DATA Block Start

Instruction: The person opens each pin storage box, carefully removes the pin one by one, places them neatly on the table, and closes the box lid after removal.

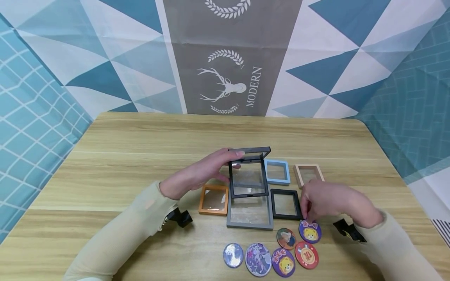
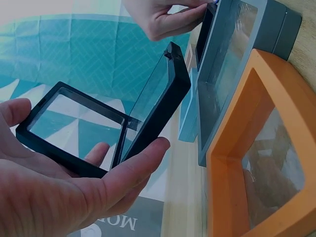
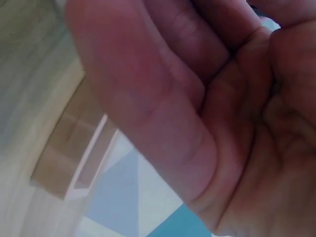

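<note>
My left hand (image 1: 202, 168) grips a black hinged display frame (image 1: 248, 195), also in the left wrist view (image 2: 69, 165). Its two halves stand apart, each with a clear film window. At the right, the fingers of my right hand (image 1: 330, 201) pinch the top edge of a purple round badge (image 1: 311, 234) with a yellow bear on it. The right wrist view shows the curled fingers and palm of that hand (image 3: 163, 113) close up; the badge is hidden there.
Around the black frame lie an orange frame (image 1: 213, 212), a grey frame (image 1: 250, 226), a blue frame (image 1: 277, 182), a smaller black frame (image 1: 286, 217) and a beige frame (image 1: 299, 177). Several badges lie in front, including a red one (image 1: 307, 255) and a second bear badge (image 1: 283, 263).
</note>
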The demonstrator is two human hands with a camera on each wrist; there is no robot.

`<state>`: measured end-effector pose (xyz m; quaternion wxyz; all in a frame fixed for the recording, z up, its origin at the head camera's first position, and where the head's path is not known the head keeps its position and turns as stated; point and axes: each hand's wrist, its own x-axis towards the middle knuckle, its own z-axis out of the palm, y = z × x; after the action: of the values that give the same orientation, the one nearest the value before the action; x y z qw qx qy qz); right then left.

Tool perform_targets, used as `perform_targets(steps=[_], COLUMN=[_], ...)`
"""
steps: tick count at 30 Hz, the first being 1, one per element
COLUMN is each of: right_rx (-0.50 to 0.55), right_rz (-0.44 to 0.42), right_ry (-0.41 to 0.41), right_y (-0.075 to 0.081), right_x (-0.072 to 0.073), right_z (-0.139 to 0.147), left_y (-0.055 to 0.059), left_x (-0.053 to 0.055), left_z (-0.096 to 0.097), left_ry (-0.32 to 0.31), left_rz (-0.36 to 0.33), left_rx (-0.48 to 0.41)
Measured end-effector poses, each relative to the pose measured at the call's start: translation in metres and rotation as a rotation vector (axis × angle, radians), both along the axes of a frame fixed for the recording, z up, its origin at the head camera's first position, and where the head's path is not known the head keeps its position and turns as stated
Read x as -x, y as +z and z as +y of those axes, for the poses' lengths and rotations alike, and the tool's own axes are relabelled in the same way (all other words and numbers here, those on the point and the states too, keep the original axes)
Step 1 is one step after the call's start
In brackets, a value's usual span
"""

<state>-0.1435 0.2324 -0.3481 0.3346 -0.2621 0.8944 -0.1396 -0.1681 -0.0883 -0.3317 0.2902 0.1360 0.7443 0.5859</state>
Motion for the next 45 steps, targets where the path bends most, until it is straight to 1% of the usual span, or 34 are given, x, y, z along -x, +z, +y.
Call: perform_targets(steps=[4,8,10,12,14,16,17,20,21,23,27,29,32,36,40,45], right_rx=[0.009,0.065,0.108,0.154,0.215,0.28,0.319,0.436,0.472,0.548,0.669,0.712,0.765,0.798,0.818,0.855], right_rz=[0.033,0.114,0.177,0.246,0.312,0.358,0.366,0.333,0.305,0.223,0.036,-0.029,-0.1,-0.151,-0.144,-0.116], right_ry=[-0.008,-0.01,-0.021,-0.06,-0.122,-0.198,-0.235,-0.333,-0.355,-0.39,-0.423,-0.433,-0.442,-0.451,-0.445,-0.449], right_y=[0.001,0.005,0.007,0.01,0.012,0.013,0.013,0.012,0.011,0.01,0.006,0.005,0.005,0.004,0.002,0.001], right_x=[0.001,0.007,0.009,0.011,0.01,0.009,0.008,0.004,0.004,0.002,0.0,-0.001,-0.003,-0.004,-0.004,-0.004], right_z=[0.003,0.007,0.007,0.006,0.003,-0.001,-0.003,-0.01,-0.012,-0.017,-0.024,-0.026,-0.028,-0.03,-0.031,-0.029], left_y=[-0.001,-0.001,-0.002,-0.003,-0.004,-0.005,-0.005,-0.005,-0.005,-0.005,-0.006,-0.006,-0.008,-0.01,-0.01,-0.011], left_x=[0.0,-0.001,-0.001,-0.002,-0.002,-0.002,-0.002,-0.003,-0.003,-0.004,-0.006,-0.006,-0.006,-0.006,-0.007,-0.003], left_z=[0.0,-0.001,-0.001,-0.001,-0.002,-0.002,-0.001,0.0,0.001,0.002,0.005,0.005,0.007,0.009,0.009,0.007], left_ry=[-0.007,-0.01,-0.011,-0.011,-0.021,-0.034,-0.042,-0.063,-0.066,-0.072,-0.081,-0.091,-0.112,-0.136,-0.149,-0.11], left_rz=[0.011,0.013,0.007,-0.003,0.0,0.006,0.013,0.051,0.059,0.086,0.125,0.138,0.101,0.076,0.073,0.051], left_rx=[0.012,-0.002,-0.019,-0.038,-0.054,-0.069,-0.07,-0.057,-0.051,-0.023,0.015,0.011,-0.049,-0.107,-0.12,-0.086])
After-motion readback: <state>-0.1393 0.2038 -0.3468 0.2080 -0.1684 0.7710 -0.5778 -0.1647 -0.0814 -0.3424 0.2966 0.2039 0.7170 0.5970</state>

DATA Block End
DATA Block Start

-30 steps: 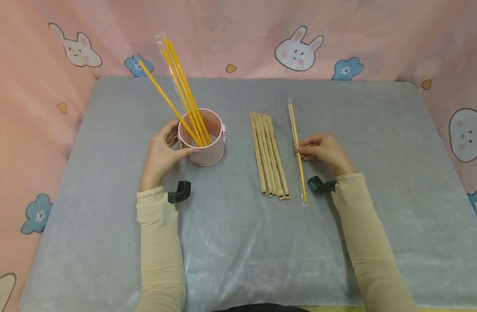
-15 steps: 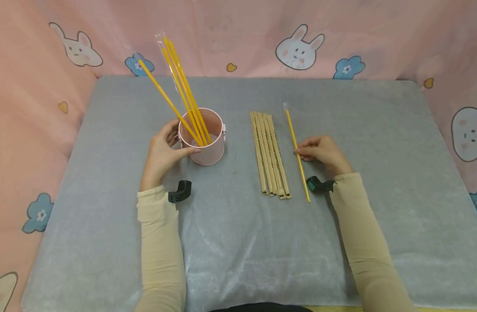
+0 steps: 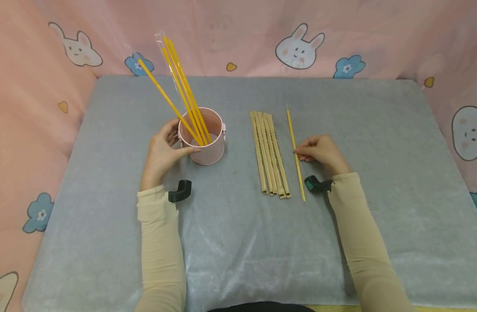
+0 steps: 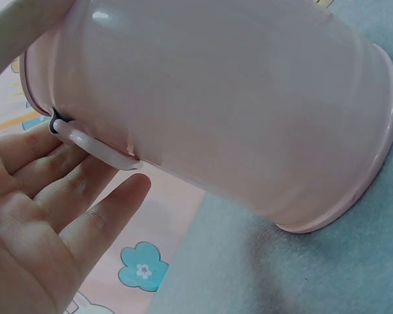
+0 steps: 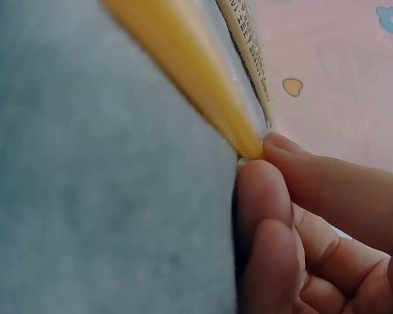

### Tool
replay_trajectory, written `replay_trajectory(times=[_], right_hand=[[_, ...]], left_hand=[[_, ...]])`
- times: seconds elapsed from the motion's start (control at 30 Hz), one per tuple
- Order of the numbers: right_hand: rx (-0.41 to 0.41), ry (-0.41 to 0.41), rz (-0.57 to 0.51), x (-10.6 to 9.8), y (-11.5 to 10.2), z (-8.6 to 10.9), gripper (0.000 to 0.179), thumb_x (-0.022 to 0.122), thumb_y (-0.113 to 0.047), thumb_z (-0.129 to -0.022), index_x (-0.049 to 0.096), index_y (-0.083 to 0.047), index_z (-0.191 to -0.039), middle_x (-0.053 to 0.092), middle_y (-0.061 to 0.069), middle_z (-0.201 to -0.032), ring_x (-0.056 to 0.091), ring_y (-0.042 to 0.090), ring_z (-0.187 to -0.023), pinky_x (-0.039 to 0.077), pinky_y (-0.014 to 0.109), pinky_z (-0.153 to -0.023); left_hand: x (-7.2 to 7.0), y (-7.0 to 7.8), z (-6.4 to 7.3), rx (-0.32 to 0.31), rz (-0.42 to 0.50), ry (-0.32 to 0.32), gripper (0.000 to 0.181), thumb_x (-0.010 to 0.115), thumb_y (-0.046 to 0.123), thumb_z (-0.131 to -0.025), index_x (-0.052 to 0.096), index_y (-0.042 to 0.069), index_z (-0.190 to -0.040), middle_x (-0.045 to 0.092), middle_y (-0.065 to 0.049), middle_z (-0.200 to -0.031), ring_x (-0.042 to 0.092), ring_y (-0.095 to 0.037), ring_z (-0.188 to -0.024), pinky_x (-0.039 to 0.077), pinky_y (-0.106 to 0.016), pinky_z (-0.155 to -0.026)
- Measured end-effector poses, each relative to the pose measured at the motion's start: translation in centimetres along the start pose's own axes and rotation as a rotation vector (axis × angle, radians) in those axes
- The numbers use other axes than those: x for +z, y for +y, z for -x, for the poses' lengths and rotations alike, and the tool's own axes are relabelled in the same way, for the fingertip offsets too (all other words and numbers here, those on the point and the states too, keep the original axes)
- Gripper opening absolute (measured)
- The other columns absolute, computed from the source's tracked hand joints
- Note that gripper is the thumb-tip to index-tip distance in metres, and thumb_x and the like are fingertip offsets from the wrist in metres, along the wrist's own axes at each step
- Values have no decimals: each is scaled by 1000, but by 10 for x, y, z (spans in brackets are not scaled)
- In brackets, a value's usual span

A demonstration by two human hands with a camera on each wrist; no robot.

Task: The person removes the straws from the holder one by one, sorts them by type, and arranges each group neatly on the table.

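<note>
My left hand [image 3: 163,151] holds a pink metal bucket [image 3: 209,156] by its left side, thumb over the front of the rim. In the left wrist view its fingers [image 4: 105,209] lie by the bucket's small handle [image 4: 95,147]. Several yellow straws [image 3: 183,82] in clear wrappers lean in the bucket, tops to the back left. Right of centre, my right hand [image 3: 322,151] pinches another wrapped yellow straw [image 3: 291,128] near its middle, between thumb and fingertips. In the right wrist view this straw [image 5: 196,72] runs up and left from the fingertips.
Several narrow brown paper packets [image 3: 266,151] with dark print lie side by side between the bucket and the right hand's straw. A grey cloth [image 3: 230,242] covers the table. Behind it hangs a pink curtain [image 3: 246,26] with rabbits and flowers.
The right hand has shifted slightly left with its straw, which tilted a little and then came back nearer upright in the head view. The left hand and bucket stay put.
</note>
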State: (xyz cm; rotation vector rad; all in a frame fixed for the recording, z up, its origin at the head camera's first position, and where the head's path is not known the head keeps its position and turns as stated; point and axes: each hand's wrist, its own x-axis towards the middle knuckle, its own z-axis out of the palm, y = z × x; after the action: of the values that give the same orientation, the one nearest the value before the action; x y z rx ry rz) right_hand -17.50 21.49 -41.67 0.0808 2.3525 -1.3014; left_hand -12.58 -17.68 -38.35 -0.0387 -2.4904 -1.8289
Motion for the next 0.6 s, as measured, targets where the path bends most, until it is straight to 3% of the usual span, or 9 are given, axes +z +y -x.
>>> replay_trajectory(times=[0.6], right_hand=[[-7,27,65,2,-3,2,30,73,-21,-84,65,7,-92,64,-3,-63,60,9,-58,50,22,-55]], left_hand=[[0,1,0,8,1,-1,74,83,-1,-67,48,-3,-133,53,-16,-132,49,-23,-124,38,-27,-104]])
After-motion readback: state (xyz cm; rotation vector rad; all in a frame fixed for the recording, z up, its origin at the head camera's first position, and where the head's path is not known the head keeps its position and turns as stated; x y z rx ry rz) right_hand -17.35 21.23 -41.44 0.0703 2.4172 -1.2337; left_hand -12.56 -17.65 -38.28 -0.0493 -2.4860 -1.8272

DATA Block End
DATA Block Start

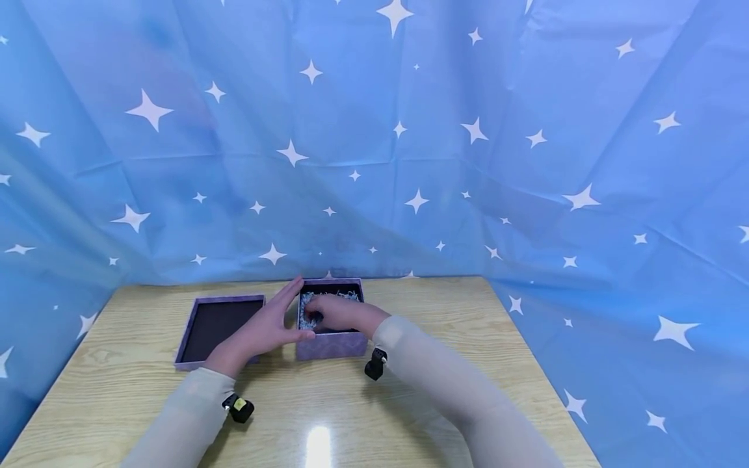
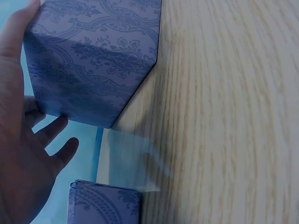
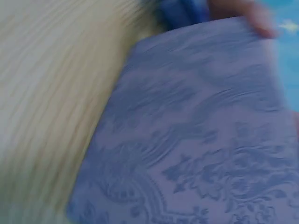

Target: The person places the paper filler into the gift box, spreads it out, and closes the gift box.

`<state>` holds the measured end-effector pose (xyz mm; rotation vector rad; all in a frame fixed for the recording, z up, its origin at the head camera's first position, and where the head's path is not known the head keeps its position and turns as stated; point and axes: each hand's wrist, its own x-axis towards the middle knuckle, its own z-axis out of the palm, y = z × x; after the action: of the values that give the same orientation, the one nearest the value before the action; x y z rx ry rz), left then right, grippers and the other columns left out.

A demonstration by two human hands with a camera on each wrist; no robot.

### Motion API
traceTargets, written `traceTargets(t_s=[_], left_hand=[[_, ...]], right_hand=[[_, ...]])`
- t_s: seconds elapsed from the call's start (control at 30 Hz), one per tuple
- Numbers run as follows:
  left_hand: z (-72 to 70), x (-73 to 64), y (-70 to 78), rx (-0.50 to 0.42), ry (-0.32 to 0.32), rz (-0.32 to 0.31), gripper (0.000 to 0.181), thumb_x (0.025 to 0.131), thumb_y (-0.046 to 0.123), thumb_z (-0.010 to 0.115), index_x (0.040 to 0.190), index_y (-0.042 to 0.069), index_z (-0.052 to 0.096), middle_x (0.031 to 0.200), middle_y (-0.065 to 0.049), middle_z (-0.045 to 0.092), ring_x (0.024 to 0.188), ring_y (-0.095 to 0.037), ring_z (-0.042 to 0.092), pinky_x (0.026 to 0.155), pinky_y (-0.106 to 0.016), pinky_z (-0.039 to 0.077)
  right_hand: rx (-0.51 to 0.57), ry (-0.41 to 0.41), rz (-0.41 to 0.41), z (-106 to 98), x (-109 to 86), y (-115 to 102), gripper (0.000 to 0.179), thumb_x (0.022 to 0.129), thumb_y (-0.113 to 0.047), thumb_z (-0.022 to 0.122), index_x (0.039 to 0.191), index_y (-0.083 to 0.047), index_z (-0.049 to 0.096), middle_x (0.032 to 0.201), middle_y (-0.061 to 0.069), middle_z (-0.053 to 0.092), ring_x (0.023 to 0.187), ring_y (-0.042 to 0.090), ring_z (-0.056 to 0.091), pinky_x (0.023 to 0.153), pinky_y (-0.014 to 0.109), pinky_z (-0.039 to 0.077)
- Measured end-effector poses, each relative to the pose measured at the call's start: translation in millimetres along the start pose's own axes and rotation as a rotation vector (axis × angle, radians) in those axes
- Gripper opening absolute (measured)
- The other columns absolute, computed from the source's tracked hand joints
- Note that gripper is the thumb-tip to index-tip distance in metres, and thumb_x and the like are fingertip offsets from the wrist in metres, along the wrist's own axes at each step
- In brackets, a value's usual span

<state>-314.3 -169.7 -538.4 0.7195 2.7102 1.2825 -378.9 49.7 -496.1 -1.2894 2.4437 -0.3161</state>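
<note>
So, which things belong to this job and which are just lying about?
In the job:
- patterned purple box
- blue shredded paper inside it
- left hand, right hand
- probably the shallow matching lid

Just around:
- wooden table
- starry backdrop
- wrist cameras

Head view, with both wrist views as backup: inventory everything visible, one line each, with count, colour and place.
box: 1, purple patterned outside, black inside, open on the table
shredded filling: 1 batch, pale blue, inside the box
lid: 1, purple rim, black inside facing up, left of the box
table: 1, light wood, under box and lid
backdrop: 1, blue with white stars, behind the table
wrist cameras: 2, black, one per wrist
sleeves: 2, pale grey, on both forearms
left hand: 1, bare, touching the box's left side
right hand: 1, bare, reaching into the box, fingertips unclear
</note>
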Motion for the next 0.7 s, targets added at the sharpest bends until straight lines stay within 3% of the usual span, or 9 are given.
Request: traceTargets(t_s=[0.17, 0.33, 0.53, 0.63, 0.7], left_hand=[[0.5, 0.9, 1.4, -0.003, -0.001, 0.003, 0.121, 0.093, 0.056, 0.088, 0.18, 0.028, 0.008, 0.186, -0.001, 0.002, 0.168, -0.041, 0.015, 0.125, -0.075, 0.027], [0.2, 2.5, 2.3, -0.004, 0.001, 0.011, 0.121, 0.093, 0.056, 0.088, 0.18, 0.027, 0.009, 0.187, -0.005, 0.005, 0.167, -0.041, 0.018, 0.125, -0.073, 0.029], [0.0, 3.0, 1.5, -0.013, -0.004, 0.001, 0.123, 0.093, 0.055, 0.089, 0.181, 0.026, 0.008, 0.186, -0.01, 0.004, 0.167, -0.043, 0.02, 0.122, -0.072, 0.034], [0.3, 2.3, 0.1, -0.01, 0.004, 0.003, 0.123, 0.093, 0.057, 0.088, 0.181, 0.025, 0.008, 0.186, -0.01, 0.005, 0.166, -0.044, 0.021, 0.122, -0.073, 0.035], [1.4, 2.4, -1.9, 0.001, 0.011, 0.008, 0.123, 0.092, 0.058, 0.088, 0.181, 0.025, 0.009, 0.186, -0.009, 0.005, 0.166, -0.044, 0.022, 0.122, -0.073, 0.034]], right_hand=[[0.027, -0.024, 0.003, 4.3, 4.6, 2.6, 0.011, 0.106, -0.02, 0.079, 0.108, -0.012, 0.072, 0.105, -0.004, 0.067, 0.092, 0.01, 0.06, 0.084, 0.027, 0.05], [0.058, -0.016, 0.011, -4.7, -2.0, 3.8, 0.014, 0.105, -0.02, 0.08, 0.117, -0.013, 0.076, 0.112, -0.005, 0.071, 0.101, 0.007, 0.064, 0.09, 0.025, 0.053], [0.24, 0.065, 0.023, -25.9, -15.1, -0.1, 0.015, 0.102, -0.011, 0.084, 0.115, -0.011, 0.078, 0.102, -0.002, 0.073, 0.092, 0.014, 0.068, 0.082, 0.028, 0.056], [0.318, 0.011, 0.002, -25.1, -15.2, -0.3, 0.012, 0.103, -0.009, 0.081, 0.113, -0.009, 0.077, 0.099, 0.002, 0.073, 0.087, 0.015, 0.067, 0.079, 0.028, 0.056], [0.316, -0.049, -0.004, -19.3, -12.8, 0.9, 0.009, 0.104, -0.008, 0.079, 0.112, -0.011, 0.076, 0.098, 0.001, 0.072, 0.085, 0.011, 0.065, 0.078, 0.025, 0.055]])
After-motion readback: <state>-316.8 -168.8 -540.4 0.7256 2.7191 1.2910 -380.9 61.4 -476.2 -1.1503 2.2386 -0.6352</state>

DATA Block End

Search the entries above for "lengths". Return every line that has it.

RESPONSE AREA:
Read x as -x, y as +z and z as +y of those axes, for the poses' lengths and rotations alike, and the tool's own axes are relabelled in the same way (all other words and numbers here, those on the point and the states too, keep the original axes)
- The numbers use other axes than those: x for +z, y for +y, z for -x, for the poses' lengths and rotations alike, and the tool's own axes are relabelled in the same way, for the fingertip offsets too (all other words and numbers here, those on the point and the states too, keep the original axes)

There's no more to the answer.